Tuesday, September 25, 2007

More Crime Than a Barrel of Monkeys

Everyone knows that monkeys are fun. Who doesn't love a monkey? Things change when monkeys go bad. Some monkeys have fallen on hard times, and they've gone to the wrong side of the tracks.

Stick 'em up! This ain't a banana in your back!

If you watch the video as well, then it really enhances the story. These baboons have become the terror of South Africa. Bullying people, robbing homes. It's quite insane. Never in my life have I thought, what would i do if I ran into a wild pack of baboons in a dark alley, the answer is now quite clear. You run. You run fast and far.
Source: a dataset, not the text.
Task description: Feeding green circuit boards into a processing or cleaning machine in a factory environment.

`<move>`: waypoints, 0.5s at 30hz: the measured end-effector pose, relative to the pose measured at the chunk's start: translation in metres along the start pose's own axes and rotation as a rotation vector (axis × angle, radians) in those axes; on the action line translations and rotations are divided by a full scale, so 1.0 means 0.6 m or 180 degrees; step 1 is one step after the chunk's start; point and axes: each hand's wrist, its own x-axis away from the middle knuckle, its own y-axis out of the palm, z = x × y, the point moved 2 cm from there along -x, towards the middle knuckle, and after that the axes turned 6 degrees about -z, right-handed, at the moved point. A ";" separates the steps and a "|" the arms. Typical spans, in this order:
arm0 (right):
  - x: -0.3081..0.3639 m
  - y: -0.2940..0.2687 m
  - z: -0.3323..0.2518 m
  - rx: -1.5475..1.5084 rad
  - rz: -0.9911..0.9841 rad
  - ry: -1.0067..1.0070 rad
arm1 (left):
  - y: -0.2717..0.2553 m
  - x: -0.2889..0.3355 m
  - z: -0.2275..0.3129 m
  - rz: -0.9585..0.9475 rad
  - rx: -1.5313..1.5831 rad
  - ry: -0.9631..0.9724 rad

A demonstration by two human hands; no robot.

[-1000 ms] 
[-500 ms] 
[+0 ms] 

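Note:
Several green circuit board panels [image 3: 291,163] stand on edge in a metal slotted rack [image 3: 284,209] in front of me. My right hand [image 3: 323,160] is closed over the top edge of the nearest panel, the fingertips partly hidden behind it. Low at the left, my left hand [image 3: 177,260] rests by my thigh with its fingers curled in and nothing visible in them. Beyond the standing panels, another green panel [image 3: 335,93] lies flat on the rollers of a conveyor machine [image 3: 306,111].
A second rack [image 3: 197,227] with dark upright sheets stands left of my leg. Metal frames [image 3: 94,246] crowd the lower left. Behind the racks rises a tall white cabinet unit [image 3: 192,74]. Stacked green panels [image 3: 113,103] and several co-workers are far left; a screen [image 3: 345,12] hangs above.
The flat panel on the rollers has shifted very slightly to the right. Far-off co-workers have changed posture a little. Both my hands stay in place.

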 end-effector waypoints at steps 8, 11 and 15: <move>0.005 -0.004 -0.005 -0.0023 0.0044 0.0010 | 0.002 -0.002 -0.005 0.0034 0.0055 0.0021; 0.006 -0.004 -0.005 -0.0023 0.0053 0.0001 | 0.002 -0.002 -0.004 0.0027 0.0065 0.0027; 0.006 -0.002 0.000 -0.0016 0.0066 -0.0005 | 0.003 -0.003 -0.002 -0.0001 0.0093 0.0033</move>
Those bad boys would be on you in about 2 seconds and running off with your wallet and the keys to your car, before joy riding all over town. I wonder if there's a baboon gang sign that they tag buildings with. I mean, this is seriously the most ridiculous thing I've seen in a while. These guys are on a rampage. Who is it to blame? Of course, it's the dirty tourists. Always feeding those baboons and not realizing that they're breaking down the monkeys' ability to find their own food. It's like those squirrels at the grand canyon that will practically pin you down and cut you until you surrender some food. You haven't felt fear until you've stared down the beady little eyes of a vicious squirrel. Back to the point at hand, these monkeys give other monkeys a bad name. I'm going to think twice next time I'm at the zoo, and a baboon reaches out in peace. I'll know deep down that he's got malice in his eyes, and he's probably trying to distract me while his baboon friends pick my pocket.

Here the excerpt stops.